Top of Entries provided

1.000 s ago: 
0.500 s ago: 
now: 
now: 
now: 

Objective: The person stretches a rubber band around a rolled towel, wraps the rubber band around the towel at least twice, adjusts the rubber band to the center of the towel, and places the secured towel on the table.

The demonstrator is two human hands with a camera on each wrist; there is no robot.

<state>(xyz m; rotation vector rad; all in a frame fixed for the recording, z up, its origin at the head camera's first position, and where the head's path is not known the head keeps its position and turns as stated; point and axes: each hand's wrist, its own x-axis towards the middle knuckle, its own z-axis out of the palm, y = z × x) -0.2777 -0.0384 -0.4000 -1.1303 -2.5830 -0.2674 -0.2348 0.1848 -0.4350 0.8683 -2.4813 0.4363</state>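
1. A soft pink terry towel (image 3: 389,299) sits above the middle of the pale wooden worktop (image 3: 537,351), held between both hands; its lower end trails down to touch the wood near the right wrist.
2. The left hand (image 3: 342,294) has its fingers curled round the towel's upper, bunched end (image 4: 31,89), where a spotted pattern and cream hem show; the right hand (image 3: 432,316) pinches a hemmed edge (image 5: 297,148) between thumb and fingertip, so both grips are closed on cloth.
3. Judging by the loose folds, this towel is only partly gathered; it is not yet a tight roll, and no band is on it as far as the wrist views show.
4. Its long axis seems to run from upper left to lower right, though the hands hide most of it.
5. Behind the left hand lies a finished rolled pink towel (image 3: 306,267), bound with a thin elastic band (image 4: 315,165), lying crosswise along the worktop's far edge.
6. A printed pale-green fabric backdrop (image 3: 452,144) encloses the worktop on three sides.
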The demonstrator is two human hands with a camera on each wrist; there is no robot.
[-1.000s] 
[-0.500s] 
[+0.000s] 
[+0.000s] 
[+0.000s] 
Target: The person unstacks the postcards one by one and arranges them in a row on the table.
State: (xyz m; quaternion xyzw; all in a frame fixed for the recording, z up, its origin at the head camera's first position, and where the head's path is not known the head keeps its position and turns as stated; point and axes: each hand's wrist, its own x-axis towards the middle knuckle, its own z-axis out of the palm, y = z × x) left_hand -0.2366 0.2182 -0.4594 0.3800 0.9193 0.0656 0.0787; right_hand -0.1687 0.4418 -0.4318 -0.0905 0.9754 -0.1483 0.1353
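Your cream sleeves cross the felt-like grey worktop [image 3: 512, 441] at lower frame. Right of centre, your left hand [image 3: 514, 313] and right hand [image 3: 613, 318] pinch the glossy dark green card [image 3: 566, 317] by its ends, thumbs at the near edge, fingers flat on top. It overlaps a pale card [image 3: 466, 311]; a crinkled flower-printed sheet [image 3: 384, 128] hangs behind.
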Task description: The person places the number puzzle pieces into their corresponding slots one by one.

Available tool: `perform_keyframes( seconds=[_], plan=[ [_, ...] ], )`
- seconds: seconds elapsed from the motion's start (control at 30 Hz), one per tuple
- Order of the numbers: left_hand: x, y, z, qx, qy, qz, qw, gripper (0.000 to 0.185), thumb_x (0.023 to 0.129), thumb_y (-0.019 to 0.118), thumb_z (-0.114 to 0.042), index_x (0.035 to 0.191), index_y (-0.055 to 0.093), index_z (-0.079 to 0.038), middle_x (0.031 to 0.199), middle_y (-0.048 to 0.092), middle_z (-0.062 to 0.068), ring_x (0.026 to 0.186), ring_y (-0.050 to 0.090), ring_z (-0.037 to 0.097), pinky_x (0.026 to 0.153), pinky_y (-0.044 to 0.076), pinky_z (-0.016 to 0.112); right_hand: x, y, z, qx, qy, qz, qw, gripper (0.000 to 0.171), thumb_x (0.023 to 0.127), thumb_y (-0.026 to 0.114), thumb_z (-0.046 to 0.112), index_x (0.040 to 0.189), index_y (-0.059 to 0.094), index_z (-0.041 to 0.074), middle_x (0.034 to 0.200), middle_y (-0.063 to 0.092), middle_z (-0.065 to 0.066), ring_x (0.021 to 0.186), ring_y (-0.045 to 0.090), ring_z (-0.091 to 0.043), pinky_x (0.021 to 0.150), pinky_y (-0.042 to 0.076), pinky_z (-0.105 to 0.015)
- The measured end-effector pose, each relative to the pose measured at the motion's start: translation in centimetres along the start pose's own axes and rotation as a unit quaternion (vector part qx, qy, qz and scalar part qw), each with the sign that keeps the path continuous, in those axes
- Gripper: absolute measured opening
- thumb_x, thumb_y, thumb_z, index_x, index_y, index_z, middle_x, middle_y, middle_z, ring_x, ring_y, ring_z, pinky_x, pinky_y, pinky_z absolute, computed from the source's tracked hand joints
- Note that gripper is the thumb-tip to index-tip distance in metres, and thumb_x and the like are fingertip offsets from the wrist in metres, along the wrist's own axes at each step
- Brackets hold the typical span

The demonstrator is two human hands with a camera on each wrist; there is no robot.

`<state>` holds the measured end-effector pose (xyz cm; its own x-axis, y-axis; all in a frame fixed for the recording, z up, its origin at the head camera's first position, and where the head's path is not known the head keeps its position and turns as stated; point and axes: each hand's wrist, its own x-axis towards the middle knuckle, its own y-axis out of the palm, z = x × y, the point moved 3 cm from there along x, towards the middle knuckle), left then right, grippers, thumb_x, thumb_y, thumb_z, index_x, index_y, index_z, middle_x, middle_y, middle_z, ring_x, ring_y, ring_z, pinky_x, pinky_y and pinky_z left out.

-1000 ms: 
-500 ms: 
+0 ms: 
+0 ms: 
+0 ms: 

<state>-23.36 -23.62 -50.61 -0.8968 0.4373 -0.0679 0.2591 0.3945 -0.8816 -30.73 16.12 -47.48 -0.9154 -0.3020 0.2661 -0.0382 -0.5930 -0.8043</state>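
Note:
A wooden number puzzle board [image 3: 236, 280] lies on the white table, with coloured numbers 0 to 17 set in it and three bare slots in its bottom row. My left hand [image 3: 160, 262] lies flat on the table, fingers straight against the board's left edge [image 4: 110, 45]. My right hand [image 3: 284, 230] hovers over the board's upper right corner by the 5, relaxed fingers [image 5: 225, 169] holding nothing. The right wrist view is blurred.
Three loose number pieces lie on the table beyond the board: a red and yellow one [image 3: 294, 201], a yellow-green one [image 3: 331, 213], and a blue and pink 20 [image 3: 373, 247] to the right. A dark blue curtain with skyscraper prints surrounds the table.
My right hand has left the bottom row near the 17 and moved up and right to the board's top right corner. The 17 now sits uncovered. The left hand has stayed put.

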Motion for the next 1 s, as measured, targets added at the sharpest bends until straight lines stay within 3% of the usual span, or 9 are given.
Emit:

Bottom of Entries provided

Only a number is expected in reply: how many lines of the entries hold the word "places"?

2